WHAT IS REQUIRED: Look through the data below and return each line where "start" appears.

---+---

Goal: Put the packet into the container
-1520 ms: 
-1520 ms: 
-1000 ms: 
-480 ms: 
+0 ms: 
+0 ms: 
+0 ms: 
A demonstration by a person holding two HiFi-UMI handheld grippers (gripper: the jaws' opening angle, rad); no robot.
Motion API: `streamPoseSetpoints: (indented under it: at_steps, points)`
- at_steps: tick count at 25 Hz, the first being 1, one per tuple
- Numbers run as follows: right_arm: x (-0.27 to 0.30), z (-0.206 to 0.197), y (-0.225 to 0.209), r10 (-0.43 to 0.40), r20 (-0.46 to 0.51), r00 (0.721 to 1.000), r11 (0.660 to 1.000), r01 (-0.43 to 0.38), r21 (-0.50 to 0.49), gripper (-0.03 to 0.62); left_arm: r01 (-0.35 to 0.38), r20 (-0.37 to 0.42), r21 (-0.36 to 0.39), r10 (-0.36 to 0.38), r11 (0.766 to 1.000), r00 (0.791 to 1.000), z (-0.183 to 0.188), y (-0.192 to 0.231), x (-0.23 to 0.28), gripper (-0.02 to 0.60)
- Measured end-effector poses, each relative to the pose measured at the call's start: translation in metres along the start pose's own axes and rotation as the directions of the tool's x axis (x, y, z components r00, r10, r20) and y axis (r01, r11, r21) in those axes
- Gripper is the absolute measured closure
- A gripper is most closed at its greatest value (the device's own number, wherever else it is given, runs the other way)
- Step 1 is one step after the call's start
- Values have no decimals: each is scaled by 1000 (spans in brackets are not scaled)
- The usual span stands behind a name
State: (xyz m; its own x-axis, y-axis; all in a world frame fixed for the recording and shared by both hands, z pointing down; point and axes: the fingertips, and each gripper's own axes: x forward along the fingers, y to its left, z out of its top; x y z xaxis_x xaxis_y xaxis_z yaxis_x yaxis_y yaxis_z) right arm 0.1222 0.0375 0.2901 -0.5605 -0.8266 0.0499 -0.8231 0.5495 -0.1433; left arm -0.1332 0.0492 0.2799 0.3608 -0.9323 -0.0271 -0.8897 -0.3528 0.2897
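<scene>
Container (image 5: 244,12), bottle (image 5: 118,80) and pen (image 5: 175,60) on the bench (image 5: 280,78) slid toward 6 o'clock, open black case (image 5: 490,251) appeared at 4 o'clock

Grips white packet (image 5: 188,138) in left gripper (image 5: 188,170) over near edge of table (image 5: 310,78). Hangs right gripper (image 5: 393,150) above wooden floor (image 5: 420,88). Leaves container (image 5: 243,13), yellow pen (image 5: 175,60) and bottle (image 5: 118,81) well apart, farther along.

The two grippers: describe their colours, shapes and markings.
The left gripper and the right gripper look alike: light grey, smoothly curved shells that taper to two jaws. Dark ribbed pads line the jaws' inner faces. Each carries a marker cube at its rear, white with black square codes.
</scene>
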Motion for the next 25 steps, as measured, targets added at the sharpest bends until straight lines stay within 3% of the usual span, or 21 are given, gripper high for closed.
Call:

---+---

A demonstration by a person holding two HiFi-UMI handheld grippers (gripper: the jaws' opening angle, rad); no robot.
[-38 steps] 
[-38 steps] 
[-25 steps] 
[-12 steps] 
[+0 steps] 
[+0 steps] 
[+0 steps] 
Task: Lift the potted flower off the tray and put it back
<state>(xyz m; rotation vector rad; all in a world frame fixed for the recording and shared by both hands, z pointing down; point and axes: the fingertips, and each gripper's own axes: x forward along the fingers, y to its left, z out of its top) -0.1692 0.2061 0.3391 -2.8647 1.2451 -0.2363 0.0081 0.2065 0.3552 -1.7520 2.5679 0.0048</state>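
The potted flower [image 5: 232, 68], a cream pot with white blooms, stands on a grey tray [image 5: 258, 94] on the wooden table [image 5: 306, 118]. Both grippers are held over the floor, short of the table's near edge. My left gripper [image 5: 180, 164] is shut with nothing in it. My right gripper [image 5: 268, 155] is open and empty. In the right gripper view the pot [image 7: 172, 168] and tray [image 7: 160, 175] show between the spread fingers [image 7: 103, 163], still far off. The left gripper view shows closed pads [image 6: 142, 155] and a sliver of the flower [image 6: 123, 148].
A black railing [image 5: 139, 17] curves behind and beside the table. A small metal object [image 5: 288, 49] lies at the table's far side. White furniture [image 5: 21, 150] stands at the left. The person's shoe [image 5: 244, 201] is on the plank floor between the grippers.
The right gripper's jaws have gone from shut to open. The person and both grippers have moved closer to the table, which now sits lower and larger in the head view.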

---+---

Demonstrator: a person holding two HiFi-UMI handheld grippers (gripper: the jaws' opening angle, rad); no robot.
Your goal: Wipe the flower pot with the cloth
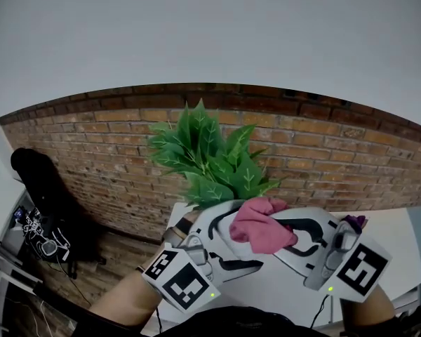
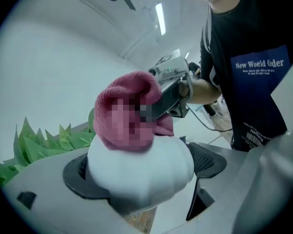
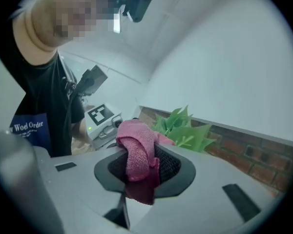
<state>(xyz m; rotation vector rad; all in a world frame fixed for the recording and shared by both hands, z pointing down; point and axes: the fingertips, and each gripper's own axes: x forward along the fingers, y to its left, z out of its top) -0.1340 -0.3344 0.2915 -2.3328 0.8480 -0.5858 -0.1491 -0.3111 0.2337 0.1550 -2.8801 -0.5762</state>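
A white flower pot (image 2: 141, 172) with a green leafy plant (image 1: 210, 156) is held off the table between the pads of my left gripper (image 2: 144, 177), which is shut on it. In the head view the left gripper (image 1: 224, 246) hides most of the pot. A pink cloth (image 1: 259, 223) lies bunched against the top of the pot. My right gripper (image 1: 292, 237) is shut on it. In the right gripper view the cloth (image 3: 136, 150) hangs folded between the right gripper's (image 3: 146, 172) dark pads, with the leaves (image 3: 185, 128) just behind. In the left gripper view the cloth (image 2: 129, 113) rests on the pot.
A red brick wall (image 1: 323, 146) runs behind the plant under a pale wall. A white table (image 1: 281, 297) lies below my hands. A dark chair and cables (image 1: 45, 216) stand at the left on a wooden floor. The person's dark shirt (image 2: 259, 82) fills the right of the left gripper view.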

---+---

EXERCISE RESULT:
- Measured end-effector poses, each relative to the pose measured at the call's start: translation in metres along the start pose's own axes and rotation as the directions of the tool's x axis (x, y, z components r00, r10, r20) and y axis (r01, r11, r21) in those axes
- Step 1 is one step after the call's start

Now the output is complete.